Illustration by Cait Lee

Jackson Hole, WY — A “religious freedom” bill that would have stripped LGBTQ citizens of their rights in the “Equality State” was withdrawn today in the House of Representatives by sponsors, Reps. Cheri Steinmetz, R-Lingle; Susan Wilson, R-Laramie; and Nathan Winters, R-Thermopolis.

The Government Anti-Discrimination Act was a misleading title for a bill that wouldn’t protect LGBTQ people, but instead those who discriminate against them.
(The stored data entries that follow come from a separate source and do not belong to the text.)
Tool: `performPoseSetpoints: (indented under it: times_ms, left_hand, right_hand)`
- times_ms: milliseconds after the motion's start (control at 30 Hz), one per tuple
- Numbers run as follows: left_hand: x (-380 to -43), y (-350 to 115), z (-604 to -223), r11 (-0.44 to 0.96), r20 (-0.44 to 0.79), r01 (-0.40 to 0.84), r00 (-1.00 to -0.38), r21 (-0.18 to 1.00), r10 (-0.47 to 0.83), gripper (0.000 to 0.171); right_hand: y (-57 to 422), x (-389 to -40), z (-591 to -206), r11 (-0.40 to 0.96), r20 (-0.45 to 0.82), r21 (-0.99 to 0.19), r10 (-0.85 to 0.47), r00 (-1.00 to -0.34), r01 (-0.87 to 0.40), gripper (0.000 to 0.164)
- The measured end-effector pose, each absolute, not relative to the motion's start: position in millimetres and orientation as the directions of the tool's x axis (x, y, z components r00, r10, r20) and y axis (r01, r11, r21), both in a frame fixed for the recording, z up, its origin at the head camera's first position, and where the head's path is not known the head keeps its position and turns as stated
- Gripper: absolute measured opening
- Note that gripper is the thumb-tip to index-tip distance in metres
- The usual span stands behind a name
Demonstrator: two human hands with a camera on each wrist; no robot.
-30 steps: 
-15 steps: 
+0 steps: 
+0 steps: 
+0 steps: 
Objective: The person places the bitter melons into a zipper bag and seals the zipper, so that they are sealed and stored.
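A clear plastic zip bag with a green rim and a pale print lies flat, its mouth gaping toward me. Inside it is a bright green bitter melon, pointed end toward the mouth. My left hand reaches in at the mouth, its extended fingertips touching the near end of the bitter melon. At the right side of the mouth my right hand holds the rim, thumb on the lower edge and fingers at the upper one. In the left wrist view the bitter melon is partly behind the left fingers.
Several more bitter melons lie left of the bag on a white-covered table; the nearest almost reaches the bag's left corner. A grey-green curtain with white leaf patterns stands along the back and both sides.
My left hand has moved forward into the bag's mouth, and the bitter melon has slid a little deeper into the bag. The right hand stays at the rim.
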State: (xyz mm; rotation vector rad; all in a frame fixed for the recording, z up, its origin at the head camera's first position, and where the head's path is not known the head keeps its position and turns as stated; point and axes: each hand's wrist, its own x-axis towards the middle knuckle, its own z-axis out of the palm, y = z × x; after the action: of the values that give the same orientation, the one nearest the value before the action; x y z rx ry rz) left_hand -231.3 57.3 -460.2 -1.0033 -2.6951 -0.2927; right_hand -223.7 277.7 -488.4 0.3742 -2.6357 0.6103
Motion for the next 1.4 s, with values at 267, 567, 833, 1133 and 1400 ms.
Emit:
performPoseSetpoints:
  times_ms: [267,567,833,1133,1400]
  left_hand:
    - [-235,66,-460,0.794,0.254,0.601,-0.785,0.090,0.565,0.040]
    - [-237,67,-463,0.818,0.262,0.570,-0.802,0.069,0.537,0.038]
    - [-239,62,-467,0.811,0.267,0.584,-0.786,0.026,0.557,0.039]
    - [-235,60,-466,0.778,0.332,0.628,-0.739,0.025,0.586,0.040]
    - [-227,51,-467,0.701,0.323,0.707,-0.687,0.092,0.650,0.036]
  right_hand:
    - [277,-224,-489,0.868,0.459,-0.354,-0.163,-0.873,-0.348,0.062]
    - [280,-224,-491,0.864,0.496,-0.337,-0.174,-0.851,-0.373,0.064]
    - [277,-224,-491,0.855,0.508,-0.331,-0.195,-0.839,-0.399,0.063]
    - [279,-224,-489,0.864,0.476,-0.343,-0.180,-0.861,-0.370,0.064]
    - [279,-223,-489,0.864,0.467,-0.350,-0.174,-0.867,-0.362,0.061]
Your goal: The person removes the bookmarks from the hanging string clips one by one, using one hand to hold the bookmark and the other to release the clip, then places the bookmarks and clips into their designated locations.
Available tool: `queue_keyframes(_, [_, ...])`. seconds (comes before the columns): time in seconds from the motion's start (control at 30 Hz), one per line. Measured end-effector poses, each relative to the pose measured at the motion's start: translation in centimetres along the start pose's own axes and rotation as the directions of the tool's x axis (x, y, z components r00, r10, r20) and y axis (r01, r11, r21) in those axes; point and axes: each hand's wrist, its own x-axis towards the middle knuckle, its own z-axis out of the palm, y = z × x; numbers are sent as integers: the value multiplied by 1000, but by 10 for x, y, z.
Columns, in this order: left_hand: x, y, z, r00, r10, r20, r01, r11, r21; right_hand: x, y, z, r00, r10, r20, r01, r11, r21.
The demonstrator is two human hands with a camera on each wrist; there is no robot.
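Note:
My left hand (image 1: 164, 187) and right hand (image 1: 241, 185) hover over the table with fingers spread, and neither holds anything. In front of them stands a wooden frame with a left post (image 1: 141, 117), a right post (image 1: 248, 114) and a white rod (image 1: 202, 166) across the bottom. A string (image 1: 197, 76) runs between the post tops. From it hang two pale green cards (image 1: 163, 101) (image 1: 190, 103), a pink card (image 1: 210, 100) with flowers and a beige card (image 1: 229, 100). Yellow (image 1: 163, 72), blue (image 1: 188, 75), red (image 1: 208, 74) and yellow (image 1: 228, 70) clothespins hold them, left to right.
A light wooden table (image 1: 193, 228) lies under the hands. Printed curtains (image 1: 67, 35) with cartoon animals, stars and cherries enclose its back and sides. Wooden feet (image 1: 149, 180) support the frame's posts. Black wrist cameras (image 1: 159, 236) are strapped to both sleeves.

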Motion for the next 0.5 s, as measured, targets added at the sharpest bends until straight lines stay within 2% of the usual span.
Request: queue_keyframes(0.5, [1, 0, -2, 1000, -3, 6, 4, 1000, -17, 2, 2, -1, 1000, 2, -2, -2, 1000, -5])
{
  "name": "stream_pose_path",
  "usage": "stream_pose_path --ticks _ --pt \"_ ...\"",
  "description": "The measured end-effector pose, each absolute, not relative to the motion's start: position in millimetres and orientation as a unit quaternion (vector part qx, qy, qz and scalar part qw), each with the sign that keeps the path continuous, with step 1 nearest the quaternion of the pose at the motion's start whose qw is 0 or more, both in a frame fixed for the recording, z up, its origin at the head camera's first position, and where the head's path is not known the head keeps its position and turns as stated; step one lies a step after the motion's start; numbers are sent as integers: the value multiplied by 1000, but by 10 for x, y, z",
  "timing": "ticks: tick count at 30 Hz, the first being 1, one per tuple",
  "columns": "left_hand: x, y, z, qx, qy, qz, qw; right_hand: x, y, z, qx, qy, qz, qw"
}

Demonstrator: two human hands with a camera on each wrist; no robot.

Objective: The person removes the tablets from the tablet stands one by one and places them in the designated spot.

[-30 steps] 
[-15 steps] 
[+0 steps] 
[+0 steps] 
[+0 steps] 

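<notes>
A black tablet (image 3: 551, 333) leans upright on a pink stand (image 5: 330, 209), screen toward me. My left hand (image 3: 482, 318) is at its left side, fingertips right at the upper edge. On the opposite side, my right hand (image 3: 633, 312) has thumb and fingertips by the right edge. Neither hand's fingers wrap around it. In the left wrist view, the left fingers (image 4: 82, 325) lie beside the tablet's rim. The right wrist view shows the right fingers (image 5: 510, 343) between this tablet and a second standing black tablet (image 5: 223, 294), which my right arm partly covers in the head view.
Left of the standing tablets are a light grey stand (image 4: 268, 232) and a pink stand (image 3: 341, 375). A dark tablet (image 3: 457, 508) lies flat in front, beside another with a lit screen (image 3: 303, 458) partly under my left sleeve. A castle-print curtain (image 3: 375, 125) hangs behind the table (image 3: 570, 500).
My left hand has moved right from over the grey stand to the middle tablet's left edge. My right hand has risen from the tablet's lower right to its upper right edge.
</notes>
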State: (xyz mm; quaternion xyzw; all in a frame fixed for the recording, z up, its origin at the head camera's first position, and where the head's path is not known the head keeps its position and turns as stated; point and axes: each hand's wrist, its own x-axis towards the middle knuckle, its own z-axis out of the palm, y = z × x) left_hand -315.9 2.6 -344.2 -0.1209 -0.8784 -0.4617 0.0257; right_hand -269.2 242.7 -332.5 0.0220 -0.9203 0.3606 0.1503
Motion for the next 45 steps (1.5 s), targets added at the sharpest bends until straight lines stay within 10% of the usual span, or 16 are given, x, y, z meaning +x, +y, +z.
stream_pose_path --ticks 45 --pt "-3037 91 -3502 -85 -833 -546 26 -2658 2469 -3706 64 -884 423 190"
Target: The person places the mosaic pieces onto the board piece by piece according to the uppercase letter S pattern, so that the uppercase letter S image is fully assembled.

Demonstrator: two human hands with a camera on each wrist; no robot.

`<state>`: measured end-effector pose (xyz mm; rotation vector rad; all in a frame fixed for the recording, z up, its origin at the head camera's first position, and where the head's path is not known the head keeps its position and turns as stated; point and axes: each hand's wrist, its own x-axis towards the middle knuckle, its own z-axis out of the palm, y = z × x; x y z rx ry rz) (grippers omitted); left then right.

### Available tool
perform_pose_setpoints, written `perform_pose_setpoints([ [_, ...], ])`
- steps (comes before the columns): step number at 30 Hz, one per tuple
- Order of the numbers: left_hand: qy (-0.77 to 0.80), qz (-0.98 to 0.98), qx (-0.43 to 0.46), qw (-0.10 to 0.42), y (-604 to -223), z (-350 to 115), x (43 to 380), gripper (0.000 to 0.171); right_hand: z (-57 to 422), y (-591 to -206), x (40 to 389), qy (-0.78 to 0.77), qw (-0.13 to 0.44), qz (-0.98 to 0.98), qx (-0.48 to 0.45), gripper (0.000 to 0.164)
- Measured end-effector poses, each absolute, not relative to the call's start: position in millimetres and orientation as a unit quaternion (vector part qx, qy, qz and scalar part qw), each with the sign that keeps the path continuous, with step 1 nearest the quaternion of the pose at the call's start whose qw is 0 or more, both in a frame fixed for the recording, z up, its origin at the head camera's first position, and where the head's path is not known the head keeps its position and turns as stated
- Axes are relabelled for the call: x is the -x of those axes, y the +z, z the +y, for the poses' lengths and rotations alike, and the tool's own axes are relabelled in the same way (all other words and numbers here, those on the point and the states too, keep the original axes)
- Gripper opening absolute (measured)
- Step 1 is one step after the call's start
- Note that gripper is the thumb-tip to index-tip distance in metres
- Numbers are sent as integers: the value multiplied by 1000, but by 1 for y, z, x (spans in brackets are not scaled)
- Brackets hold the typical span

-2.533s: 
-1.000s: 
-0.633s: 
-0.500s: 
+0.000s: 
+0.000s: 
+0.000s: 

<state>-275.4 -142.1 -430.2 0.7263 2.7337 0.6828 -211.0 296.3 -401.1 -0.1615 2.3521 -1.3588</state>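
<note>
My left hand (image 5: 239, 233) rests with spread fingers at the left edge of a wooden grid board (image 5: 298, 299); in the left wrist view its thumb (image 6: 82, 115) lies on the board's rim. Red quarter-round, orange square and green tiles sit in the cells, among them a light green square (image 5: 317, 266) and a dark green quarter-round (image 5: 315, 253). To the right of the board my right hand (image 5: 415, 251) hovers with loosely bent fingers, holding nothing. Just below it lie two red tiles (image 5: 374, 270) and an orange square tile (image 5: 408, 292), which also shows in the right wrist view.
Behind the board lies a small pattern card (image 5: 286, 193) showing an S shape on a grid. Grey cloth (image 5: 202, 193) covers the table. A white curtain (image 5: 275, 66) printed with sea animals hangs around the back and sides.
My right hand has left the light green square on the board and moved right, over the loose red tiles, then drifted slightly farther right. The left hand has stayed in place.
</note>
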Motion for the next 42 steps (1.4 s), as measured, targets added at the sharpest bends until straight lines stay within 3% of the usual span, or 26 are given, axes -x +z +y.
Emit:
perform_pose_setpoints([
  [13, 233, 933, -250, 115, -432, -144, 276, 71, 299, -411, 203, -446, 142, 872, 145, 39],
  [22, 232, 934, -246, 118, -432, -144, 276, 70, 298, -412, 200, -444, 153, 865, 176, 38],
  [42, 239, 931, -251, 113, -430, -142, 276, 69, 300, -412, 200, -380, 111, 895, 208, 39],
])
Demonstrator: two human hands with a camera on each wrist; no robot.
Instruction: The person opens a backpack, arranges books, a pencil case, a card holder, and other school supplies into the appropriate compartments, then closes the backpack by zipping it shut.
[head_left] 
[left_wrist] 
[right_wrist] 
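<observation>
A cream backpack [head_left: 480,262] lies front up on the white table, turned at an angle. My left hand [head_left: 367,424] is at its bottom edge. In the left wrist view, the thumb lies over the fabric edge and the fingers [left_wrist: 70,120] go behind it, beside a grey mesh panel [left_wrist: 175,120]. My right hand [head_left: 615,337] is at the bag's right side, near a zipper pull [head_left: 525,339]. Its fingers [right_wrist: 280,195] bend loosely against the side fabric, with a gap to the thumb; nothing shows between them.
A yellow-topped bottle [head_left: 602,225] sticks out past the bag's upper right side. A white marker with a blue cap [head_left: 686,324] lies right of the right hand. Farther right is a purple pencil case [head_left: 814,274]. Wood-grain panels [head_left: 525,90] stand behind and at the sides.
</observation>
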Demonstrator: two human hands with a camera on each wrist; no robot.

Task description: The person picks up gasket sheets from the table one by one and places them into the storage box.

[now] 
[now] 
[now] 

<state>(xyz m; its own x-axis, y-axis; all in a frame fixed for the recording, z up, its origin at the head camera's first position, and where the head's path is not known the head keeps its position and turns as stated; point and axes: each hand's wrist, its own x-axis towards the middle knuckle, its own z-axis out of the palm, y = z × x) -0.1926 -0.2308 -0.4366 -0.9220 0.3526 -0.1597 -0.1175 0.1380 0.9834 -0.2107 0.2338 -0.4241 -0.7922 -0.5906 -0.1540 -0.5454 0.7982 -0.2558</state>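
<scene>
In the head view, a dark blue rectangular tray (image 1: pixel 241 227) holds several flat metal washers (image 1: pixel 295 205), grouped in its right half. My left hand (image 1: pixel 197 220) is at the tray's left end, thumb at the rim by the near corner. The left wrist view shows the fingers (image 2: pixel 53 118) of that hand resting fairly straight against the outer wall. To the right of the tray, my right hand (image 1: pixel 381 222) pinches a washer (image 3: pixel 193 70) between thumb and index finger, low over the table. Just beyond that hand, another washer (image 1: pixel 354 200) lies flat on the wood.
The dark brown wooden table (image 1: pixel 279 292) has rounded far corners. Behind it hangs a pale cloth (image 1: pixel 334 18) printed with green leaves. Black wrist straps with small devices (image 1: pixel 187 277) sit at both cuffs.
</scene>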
People like Kim Davis, the county clerk in Kentucky who refused to issue a marriage license for a same-sex couple.

In a recent press release, the nonprofit advocacy group Better Wyoming blasted the bill, offering a grim scenario if the proposed legislation were to pass:

“‘Religious freedom’ bills like HB-135 provide special protection to employees of state and local governments whose religious beliefs allegedly make them so queasy around gay and transgendered people that their anti-LGBT actions just can’t be considered discriminatory,” the release stated. “So, say a firefighter refuses to help a same-sex couple, but the fire chief tells him to do his job … that firefighter, under HB-135, can sue the fire department for making him do something against his religious and moral convictions.”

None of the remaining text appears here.